I'd love to see that too.  Hopefully at some point they'll actually start to figure out some of the neurology involved here and start mapping how it relates to both insight and psychology.  I think there's a decent chance that some psychological treatments are already relying on similar methods to meditation -- e.g. the rapid bilateral eye/hand movements in EMDR making it easier to see the impermanence of the associated memories, or ketamine diffusion therapies possibly being similar to processing stuff in jhana.  

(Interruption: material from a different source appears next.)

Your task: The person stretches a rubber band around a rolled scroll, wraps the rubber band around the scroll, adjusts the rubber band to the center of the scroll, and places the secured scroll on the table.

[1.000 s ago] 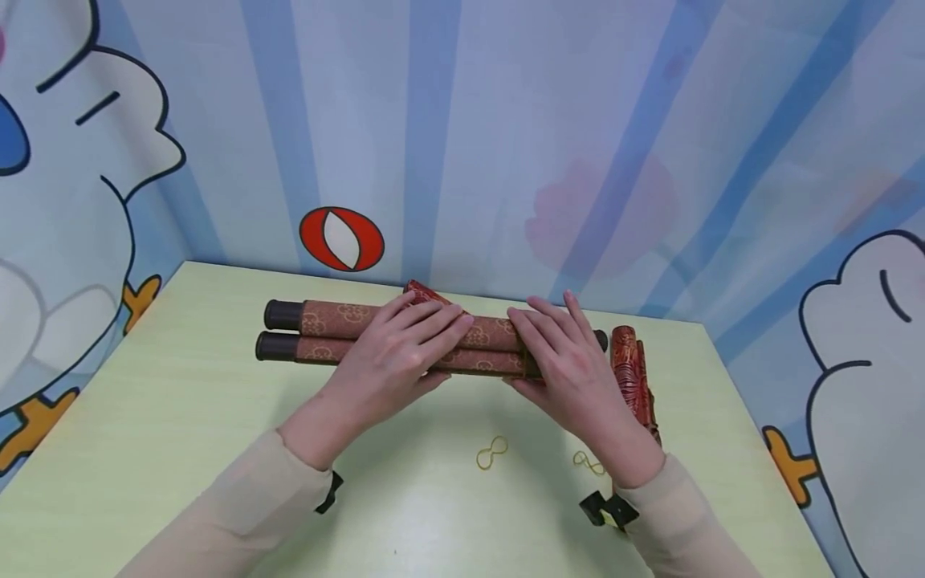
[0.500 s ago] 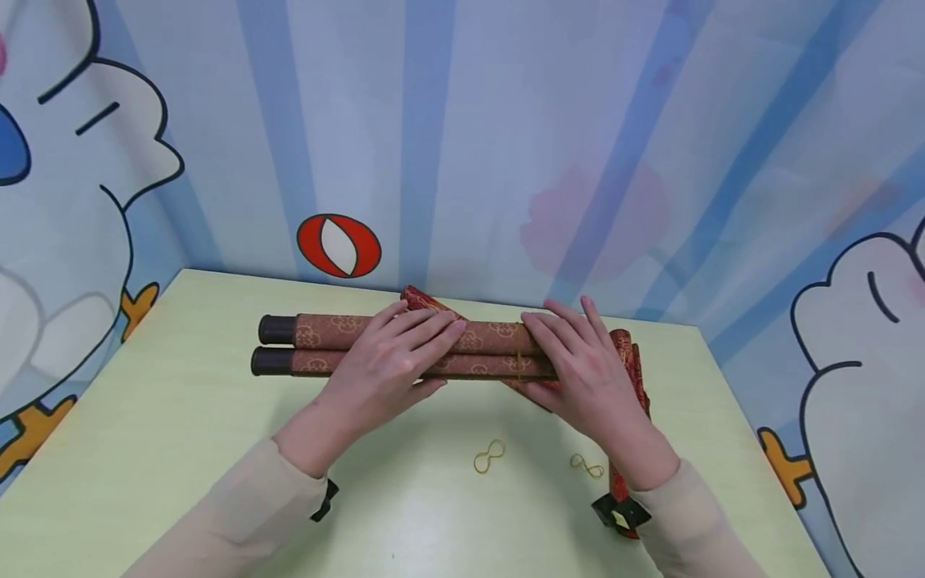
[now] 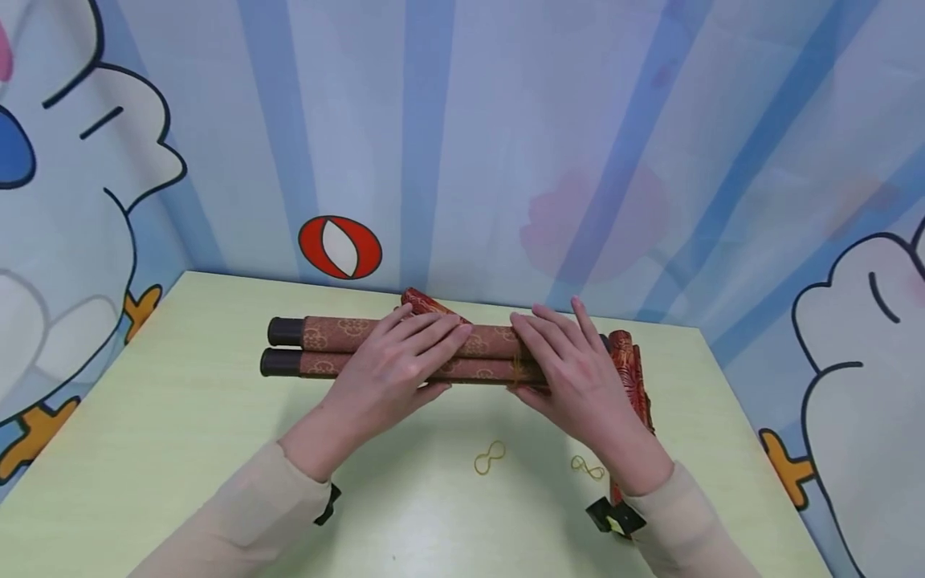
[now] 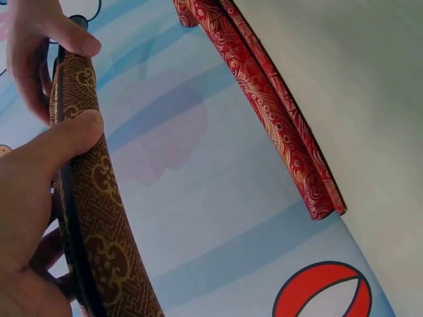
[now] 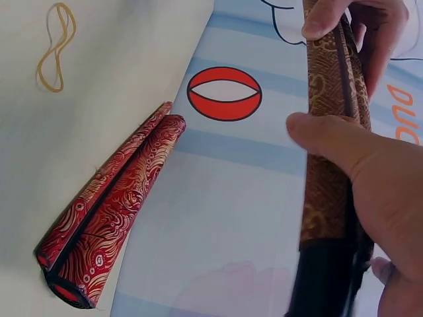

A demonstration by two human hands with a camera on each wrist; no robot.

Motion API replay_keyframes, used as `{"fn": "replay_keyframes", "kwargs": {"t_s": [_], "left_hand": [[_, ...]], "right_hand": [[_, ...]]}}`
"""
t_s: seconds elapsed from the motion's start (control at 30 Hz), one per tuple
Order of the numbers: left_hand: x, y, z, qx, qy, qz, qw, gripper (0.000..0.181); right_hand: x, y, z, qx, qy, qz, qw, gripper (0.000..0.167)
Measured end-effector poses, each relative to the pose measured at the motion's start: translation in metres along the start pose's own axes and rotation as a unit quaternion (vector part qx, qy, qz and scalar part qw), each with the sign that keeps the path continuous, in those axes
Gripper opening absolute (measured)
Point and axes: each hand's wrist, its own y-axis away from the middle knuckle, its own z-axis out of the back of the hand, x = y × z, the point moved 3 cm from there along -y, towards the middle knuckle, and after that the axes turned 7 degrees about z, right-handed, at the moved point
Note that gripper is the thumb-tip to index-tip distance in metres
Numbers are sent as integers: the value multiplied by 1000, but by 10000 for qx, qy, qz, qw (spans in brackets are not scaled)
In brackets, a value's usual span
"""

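A scroll wound into two parallel rolls [image 3: 340, 333], brown with a gold flower pattern and black end knobs [image 3: 283, 363], is held level above the table. My left hand [image 3: 393, 357] grips it near the middle, thumb below and fingers over the top. Toward the other end my right hand [image 3: 574, 373] grips it the same way. A thin yellowish rubber band [image 3: 516, 369] circles both rolls beside the right fingers. In the wrist views each thumb presses the patterned cloth [image 4: 109, 218]. The right end of the scroll is mostly hidden by my right hand.
Behind the held scroll lies a red-and-gold patterned double roll [image 3: 426, 301], partly covered. Another red one [image 3: 630, 369] lies at the right, partly under my right forearm. Two twisted rubber bands, a left one [image 3: 490, 457] and a right one [image 3: 587, 467], lie on the pale table [image 3: 181, 417].
The scroll shifted slightly left, then back right. My right hand slid outward along it, baring the band, and has come back toward the band. The left hand keeps its grip.
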Motion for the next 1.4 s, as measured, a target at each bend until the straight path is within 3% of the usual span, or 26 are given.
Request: {"fn": "replay_keyframes", "kwargs": {"t_s": [0.5,0.7,1.0,1.4], "left_hand": [[-3,-1,-1,-425,-415,-234,9980,78],[9,7,5,-596,-457,-241,9969,82],[28,19,13,-576,-461,-117,9972,93],[28,20,12,-522,-525,48,9972,90]], "right_hand": [[-5,4,6,-280,109,231,9993,100],[-10,10,12,-485,134,206,9985,98],[-19,18,19,-507,156,39,9986,97],[-22,24,18,-402,59,-163,9990,99]]}}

Another thing that somatic experiencing stresses that's not as emphasised in the meditation stuff I've seen is the idea of integration -- that not only is it important to discharge the fight/flight/freeze responses, but it's also important to link it in well with the different senses, with motor/movement, and with speech and being able to talk with others.  I've recently had a particular "sense of self" come up in a way that's trauma linked, and it's been really interesting to see what issues remain even now that it seems to not be in hyperarousal.  I've noticed that "listening from" that sense of self it's much harder than normal to understand English accents or to follow multiple people in conversation.  "Speaking from" it is difficult too -- I used to have a stutter as a kid, and it seems to still be present there.  And "acting as" it is also difficult and frustrating in terms of not being able to fluidly switch activities as needed.  

RE: Trauma-Sensitive Mindfulness: Practices for Safe and Transformative Hea
Answer
6/28/18 6:37 PM as a reply to Dada Kind.
I am about three hours into the audiobook and really appreciating it given its scope and focus, which is on an area that clearly has been neglected.